Words: Bambu de Pistola
Photos: Estevan Oriol
Bambu de Pistola has been part of many groups throughout his life, as a gang member, a marine, a rapper, an activist, a Pilipino-American, and a dad. While he’s become critical of some of his past allegiances, Bambu sees that those experiences helped him grow as an artist, an organizer, and a man.
It was one of those hazy summer days in Los Angeles where you could taste the smog. I spent the better half of that week preparing myself for the physical pain I knew was coming my way, but when it started, none of the preparation helped. Izzy, my cousin’s best friend, hit me first, and that was the only punch I remember. I closed my eyes and swung until I was in the fetal position. This was my initiation into one of the oldest Pilipino gangs in Los Angeles. I was 12.
Frankie, or Frankenstein, was 17 when he was murdered. Rudy was 17 when he was poisoned in a nightclub. Ghost was 16 when we buried him. My cousins. I was 15 when Ghost died and by then my affection for the neighborhood had begun to wither. We were too small to compete with the Black and Latino gangs that surrounded us and too far from any reinforcements to wage winnable wars. I knew my number was coming up, if not next.
Age 16. After a six-month house arrest stint following stays at Los Padrinos and Central Juvenile Halls, my court date arrived. I ended up having my armed-robbery case dismissed with a strong suggestion from the judge that I consider the United States military. I did six years, replacing my neighborhood gang with the biggest gang in the world, the US Marine Corps.
From a very structured street-gang life to an even more structured military life, I was never really allowed to think independently. Someone else was always telling me what to do, when to do it, and how to do it. So when I had the opportunity to reflect on my upbringing, the recurring theme was that I’d never had my own sense of identity. What was I passionate about? What were my ideals and values? I knew I loved hip-hop. I also knew that I’d been lied to throughout my childhood: religion, public-school education, and even the “protecting” of my neighborhood in the gang and the “protecting” of my country in the military.
I’ve since set out to try and affect social change that will counter these lies through music and organizing within my community. I began to record heavily before my departure from the military. Most of my early work reflected my want for cultural identity, but none of it had any real substance. It wasn’t until I actually began to organize in the Pilipino community with Kabataang maka-Bayan (KmB), Pro-People Youth, did I actually start to focus my music.
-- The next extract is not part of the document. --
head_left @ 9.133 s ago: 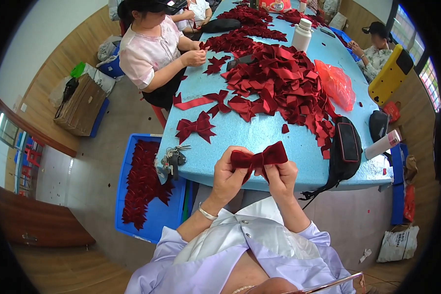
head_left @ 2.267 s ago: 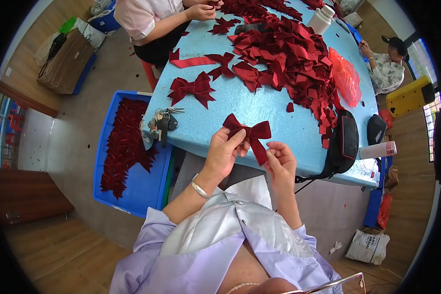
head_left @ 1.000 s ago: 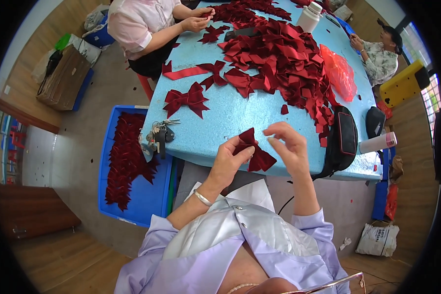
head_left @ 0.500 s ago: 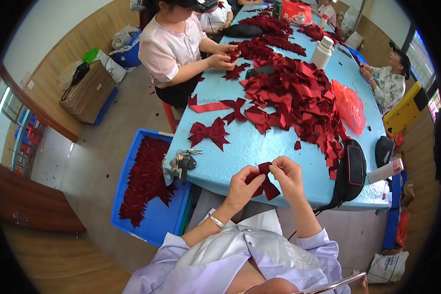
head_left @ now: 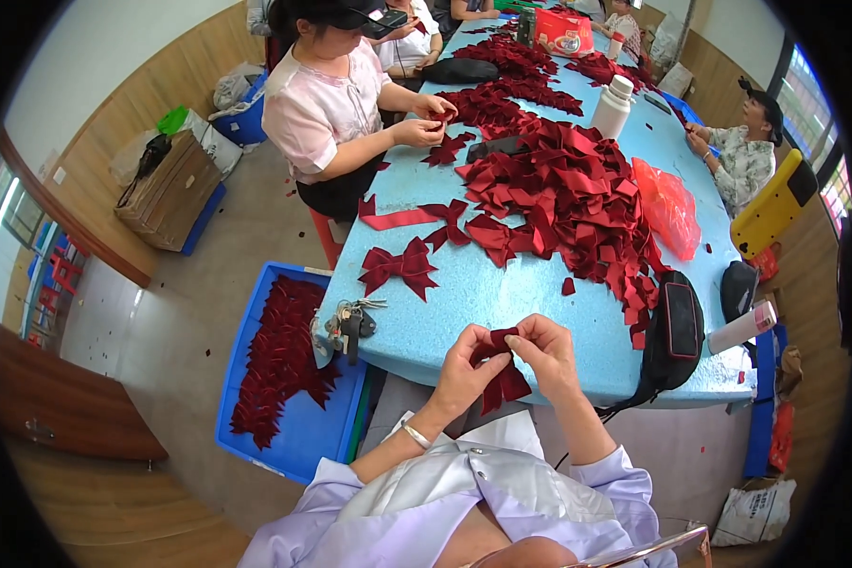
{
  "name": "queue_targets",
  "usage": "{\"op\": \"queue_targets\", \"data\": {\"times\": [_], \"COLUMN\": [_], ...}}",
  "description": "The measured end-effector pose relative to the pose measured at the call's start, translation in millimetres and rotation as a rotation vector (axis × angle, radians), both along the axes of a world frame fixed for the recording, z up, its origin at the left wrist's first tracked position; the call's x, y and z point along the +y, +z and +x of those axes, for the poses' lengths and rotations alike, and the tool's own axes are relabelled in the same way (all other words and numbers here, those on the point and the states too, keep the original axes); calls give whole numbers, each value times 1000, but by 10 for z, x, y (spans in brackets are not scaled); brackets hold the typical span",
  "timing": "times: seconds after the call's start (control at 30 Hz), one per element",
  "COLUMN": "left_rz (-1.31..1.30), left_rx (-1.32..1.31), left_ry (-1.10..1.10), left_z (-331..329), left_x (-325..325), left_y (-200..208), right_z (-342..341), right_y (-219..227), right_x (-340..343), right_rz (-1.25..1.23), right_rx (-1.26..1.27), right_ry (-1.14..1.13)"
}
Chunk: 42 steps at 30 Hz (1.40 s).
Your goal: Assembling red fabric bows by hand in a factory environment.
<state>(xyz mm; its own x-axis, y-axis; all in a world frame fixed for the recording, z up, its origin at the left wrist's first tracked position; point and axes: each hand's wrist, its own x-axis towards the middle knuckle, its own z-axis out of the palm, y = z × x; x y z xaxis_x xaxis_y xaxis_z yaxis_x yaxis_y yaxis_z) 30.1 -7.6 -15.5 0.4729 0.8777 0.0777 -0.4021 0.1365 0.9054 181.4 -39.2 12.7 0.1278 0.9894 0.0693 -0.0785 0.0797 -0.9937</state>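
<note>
Both my hands meet on a dark red ribbon bow (head_left: 507, 386) over the table's near edge. My left hand (head_left: 466, 367) pinches its left side between thumb and fingers. At its upper right, the thumb and fingertips of my right hand (head_left: 545, 352) press on the ribbon, and the thumbs almost touch. The ribbon's tails hang down below my fingers, while its upper part is partly covered by them. A larger finished-looking red bow (head_left: 399, 269) lies flat on the blue tabletop (head_left: 464, 308), beyond my left hand.
A heap of red ribbon pieces (head_left: 577, 189) covers the table's middle. Keys (head_left: 352, 325) lie at the near left corner. Below it, a blue bin (head_left: 327, 426) holds rows of red bows (head_left: 279, 364). A black pouch (head_left: 677, 327) and a pink-white bottle (head_left: 743, 328) are right. Co-workers sit around.
My hands have drawn closer together around the ribbon bow, and its tails have swung slightly left and down. My right thumb now lies across the ribbon near the left thumb.
</note>
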Motion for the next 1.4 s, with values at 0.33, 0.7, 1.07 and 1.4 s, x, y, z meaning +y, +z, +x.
{"op": "queue_targets", "data": {"times": [0.33,0.7,1.07,1.4], "left_rz": [-13,-37,-61,1152], "left_rx": [76,162,232,759], "left_ry": [-18,-58,68,409], "left_z": [-20,-69,-29,31], "left_x": [58,21,9,119], "left_y": [39,-52,-295,-439], "right_z": [-52,-97,51,213], "right_y": [-70,-259,-328,-657], "right_x": [-85,-84,66,404], "right_rz": [-86,-80,-233,-362], "right_rx": [312,481,178,-193], "right_ry": [-78,-153,-54,-41]}}
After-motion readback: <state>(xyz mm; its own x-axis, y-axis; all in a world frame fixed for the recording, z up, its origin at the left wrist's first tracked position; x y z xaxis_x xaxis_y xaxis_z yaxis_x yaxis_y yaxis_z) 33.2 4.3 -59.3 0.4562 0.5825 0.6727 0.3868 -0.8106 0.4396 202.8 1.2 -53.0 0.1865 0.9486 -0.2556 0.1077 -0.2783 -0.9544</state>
I began studying the basic problems and the National Democratic movement in the Philippines, eventually linking the issues locally here in Los Angeles with those in the Philippines and beyond. Of course all the work and study was going to bleed into my music, but I must stress that music alone does not generate the change our communities need; only doing work through organizing can accomplish that.
One can easily say that I’ve been organized my whole life. I was an active member of an organization of poor youth of color in South Los Angeles. I transitioned into the most organized assembly of trained killers in the world. Now, still carrying the tools of my upbringing, I spend my days educating and mobilizing youth into an organization that aims to capsize a system that is in place to oppress us. A rollercoaster indeed and one that I wouldn’t trade for shit.
My story is not unique. I am the son of immigrant parents who grew up with other immigrants, refugees, and stolen people in a city where the youth’s goals reflect the greater culture: profit over people. I organize for those who share this with me and I make music to aid in that work.
When I was 12 all I wanted to do was belong. I was willing to do anything to be down, regardless of the pain I endured or the people I hurt under the false pretense that they were enemies. Decades later, all I want is to let those young people know that they already belong and that the group they belong to has one common enemy…and it ain’t our own folks. I am now part of a “gang” that is actively fighting a winnable war, and the end result will truly benefit the masses.
That first punch from Izzy began this domino effect and the experiences have made me who I am today: a recording artist, an organizer, and a dad. And again, I wouldn’t trade it for shit. Serve the people.